Over the past several years, CBO has developed an independent capability for estimating the impact on budget outlays of various budget proposals. To keep these techniques and methods as accurate as possible, CBO staff carefully monitor actual spending trends as reported monthly by the Treasury, and various program data series that show trends in the utilization of federal benefits and services, the growth in beneficiary populations, and other factors affecting federal spending. CBO uses these independent methods to reestimate the effect of the President's budget proposals. In recent years, these so-called "technical reestimates" have been significant.

In addition to reviewing carefully the Administration's budget estimates, CBO prepares each year an overview analysis of the President's budgetary proposals. In 1982, this published report was requested by the Senate Committee on Appropriations to assist Members and staff in

preparing for overview hearings on the Administration's annual budget. The report discusses the economic outlook for the next several years and the possible economic impact of the President's proposals, examines the major features of the President's revenue and spending proposals, and presents CBO's preliminary reestimates of the budget impact of these proposals based on alternative economic assumptions and on CBO's estimating techniques and methods. Since 1980, at the request of the two Budget Committees CBO has also prepared a separate report providing an overview analysis of the President's proposed budget for federal credit activities.

Baseline Budget Projections

Each year, CBO prepares a new set of baseline budget projections. The projections take as their starting point the budgetary decisions made by the Congress through its most recently completed session and show what would happen to the budget if no new policy decisions were made during the next five fiscal years. These projections do not represent a forecast of future budgets, because the Congress undoubtedly will make numerous new policy decisions in response to changing national needs and economic circumstances. They do provide, however, a useful baseline or benchmark against which proposed changes in taxes or spending policies may be measured and assessed. A longer-term framework is helpful in making annual budget choices because these decisions frequently have little impact

on the budget in the short run but can significantly influence relative budget priorities over a period of several years.

Because the annual budget

resolutions now include a credit budget component, the Budget Committees

have asked CBO to develop baseline projections in 1983 for federal credit activities.

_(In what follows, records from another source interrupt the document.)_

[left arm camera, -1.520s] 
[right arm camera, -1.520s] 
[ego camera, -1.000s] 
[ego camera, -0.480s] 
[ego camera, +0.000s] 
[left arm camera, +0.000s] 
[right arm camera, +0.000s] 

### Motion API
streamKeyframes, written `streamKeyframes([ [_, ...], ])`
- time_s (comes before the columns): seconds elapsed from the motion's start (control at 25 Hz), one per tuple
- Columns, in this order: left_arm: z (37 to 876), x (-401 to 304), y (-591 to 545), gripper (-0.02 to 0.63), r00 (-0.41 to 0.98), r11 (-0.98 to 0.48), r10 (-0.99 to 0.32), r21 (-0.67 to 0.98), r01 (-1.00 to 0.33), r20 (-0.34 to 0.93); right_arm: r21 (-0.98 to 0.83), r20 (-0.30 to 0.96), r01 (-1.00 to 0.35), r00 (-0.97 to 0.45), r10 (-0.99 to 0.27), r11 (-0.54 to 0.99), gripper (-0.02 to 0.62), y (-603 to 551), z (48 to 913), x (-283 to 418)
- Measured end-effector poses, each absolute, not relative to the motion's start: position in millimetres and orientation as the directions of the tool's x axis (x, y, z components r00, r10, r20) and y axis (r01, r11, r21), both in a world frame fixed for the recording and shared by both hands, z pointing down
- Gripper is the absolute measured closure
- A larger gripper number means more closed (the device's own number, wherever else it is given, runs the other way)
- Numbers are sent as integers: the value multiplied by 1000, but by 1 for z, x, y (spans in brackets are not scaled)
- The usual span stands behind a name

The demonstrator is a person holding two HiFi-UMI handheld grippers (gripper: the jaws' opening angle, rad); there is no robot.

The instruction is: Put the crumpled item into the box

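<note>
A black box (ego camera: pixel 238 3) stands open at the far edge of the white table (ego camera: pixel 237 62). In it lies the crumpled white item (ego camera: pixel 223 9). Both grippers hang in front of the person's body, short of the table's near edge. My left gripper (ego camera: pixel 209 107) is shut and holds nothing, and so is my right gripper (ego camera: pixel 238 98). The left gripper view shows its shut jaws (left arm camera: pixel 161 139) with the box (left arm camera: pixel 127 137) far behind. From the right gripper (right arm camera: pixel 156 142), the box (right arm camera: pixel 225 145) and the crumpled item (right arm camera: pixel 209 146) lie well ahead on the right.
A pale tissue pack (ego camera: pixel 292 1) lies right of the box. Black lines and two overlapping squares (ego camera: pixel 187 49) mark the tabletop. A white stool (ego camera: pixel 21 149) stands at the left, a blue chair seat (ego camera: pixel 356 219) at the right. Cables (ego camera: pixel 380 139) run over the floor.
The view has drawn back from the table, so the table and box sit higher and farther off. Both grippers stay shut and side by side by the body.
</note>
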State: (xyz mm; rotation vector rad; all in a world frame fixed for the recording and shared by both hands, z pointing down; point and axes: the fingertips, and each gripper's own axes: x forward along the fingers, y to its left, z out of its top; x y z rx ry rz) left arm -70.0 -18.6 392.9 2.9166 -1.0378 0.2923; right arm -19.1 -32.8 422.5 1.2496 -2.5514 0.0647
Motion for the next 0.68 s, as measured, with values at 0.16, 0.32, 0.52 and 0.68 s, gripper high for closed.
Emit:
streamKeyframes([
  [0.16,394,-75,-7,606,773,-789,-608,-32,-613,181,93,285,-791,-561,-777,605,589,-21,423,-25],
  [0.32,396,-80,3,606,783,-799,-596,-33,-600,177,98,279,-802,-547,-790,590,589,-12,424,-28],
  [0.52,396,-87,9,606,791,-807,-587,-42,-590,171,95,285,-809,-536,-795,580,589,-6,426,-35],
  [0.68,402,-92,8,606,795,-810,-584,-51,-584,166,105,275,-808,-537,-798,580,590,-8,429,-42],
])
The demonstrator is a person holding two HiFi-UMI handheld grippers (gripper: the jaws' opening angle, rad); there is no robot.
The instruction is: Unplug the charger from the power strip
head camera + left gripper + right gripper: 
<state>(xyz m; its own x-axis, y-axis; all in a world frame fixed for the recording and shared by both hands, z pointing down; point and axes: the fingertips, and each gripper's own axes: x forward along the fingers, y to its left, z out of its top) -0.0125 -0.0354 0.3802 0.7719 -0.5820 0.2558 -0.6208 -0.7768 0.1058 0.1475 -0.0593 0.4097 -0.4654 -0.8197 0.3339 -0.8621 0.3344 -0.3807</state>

CBO's budget projections capability has enabled the Congress to move more and more in the direction of multiyear budgeting. For example, the Senate Budget Committee for several years has used the CBO baseline budget projections as a starting point for formulating its recommendations for the first budget resolution. The CBO baseline spending projections are distributed to the Senate Appropriations Committee and the authorizing committees as background information for preparing their March 15 reports to the Budget Committee. The Senate Budget Committee then uses the CBO baseline projections in its budget resolution markup materials to assess how spending and revenues should be altered in the future to meet fiscal policy goals and national needs. The House Budget Committee also uses the CBO budget projections to provide background information to House committees for the preparation of March 15 reports and to show the outyear effects of Budget Committee recommendations for the first budget resolution. In 1982, the House Budget Committee used the baseline projections as a basis for formulating the first budget resolution for fiscal year 1983. Both Budget Committees are now including three-year targets in their recommended budget resolutions.